# Logistic Regression and the Normal Distribution

In this post, we’re going to talk about logistic regression and how it connects to normal distributions. Normal distributions (or scaled/squished normal distributions) come up so frequently in statistics, but sometimes they’re kind of hidden in a problem and it’s hard to tell that they’re actually there. But we are going to find one.

We’re going to talk about logistic regression with a single independent variable and two possible outcomes because that’s easiest to visualize. The goal of logistic regression is to predict which of two outcomes is more likely given some piece of information about the independent variable.

Our running example will be that we want to predict whether someone is male or female based on their height. To do this, we’ll start by plotting peoples heights on the $x-$axis and whether someone is male or female on the $y-$axis. Males will be represented as $1$ and females will be represented as $0$.

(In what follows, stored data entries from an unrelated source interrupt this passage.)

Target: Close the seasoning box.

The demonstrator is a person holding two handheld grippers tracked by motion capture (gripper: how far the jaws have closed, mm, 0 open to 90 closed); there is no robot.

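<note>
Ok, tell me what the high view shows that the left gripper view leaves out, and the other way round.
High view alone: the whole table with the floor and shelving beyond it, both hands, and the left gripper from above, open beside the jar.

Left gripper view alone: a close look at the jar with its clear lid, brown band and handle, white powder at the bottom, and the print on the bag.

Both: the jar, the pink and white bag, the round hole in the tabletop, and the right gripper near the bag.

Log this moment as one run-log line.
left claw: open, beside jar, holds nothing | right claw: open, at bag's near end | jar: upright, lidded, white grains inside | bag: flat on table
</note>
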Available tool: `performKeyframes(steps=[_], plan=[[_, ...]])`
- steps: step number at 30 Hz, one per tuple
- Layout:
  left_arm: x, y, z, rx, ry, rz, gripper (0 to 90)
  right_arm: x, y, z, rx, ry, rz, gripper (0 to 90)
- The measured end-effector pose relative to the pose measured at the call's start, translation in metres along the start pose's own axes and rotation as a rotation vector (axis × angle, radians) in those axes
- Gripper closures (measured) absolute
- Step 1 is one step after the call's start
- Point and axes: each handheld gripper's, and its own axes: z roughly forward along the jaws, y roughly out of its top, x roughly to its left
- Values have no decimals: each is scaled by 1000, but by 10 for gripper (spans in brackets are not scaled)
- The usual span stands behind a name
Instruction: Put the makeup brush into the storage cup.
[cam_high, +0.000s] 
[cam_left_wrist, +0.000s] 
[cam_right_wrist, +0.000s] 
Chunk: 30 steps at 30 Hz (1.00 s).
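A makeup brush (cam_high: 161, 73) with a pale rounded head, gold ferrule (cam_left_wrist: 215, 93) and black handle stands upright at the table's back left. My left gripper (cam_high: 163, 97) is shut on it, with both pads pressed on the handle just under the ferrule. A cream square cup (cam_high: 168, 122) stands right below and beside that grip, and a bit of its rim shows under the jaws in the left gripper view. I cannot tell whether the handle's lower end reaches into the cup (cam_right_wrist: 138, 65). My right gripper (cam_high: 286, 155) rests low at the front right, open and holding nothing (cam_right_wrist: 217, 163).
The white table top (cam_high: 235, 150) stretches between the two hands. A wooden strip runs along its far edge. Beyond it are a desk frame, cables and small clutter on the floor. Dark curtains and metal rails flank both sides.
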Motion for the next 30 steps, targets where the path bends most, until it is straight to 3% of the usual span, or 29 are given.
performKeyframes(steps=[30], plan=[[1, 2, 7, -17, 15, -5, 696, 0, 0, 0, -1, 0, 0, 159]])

We’d like to figure out a way to guess if someone is a male or female based on their height. We do this by fitting a curve that estimates the probability that a person is male given their height. That will be a curve that looks like something like this:

The place where the two populations overlap most corresponds to the region of the plot near $y=0.5$. The place where there are a lot of males and females of similar heights means that it would be hard to guess if someone is a male or female just by looking at their height.

The idea is that when a new person comes along, you can look up their height on the $x-$axis and determine the probability that they are male on the y-axis.

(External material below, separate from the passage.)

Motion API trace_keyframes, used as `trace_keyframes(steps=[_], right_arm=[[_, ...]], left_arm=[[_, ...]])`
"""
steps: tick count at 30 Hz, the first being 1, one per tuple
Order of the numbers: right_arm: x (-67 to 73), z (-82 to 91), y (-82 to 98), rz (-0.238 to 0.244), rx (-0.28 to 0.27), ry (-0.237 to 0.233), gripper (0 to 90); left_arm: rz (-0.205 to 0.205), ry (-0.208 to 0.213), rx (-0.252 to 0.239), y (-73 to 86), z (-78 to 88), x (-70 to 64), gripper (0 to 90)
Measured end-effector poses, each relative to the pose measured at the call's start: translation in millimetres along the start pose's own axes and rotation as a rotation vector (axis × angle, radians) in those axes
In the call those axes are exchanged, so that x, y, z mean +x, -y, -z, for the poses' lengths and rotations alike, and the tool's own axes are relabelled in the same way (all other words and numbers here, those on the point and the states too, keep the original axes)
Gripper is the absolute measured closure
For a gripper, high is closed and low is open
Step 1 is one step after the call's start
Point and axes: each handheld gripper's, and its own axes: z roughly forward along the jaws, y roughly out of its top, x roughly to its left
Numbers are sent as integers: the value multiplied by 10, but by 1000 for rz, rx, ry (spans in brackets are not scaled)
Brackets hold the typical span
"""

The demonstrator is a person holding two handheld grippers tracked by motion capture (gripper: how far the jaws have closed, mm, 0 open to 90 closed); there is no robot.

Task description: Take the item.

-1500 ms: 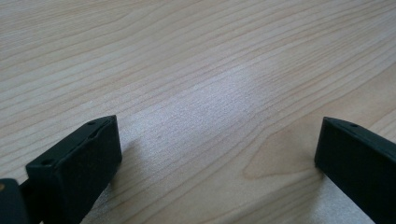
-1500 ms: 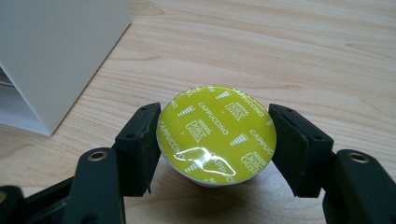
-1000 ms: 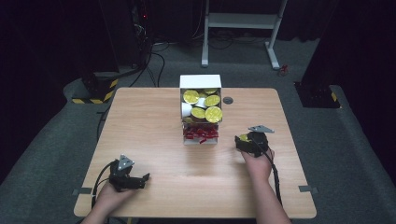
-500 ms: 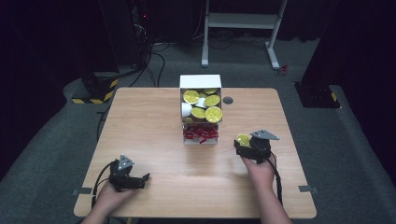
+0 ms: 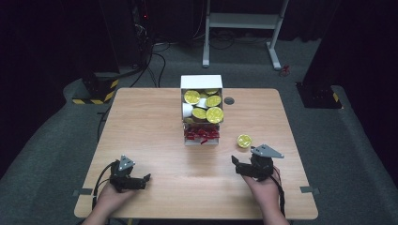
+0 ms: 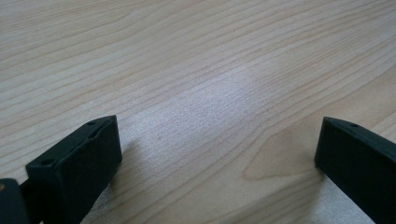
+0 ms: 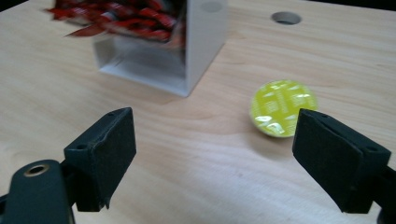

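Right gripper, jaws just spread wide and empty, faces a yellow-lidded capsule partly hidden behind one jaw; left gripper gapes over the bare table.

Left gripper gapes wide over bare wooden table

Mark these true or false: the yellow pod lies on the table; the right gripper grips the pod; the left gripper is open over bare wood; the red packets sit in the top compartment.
1. The pod lies on the table: true.
2. The right gripper grips the pod: false. Its jaws have just been opening, nothing is between them, and the pod lies apart from it.
3. The left gripper is open over bare wood: true.
4. The red packets sit in the top compartment: false. They fill the lower one of the white box.
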Motion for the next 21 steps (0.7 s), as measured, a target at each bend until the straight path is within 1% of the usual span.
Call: trace_keyframes(steps=[2, 4, 7, 8, 11, 13, 16, 17, 18, 19, 20, 21], right_arm=[[50, 22, 25, 16, 7, -19, 133], [120, 41, 71, 35, 8, -48, 133], [208, 50, 135, 39, 30, -74, 134], [256, 38, 179, 47, 37, -87, 133], [335, -11, 262, 67, 65, -95, 133], [384, -57, 323, 65, 91, -98, 134], [447, -156, 433, 71, 142, -90, 136], [455, -180, 455, 79, 150, -85, 138], [465, -217, 491, 84, 162, -75, 139], [473, -238, 513, 79, 171, -68, 148], [479, -269, 519, 80, 216, -50, 148], [495, -278, 514, 85, 217, -32, 148]], left_arm=[[-1, 0, -1, 0, -1, 1, 8], [1, -1, 0, 0, 0, -1, 8], [4, -2, -5, 1, -3, -3, 9], [6, -2, -4, 1, -2, -4, 8], [5, -2, -4, 0, -2, -4, 8], [5, -1, -4, 0, -3, -3, 8], [2, 0, -4, -1, -3, 0, 8], [2, 0, -5, 0, -3, 0, 8], [2, 0, -5, 0, -3, 0, 8], [2, 0, -5, 0, -3, -1, 8], [4, 0, -4, 1, -3, -2, 8], [1, 1, -5, -1, -4, 0, 8]])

Now let’s talk about how this connects to the normal distribution. The logistic curve that we’re referencing gives us a way of estimating $P(male | height)$. That is, the probability that someone is male given that they are a certain height.

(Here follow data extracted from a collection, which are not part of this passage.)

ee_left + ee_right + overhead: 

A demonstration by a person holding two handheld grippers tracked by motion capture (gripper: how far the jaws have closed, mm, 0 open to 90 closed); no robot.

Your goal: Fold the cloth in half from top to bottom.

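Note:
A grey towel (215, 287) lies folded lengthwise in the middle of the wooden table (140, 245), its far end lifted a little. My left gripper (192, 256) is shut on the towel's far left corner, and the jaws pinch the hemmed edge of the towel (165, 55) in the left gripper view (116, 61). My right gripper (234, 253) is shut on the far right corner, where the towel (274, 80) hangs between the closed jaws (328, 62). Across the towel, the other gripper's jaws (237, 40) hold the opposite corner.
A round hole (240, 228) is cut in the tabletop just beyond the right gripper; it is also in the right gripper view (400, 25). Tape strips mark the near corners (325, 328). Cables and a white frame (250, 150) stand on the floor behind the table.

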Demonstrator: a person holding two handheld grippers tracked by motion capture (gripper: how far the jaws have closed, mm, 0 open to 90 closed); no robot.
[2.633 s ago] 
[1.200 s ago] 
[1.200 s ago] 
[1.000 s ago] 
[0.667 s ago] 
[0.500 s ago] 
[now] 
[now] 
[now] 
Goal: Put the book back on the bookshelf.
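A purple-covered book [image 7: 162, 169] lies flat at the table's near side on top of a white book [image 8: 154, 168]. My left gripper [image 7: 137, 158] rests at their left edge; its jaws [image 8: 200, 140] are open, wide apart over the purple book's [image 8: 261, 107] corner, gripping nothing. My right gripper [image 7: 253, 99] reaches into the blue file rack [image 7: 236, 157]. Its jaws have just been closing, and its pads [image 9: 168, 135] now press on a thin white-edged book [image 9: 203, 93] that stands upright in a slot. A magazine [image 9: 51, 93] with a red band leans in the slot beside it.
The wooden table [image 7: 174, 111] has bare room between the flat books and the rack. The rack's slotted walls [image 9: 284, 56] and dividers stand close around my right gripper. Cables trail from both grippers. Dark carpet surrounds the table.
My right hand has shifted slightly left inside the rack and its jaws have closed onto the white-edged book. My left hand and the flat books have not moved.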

THE PROBABILITY BELLS ARE SOUNDING. We’re talking about a function whose $y-$value is the probability that a random variable takes on a particular value. That’s a cumulative density function (CDF)!

To figure out what what probability distribution function (PDF) this is the CDF for, we have to take the derivative of the CDF. That’s because for probability distributions with a single independent variable, the derivative of the CDF is the PDF.

That means we want to take the derivative of the logistic function to figure out the distribution (PDF) that this data came from. That function is the normal distribution!

That means that whenever you perform logistic regression with a single independent variable, you’re assuming that the dependent variable (heights in our case) were normally distributed!

After fitting a logistic regression model to our height data, we could decide some height cutoff (it turns out to be the average height), below which anyone with that height would be classified as female and above which anyone with that height would be classified as male.

What’s interesting is that this logistic regression model corresponds to a normal distribution of heights with the same cutoff.

So anyone with height below 66.368 inches would be classified as female, and anyone with height above 66.368 would be classified as male!

I just think it’s neat that the normal distribution comes up in this way!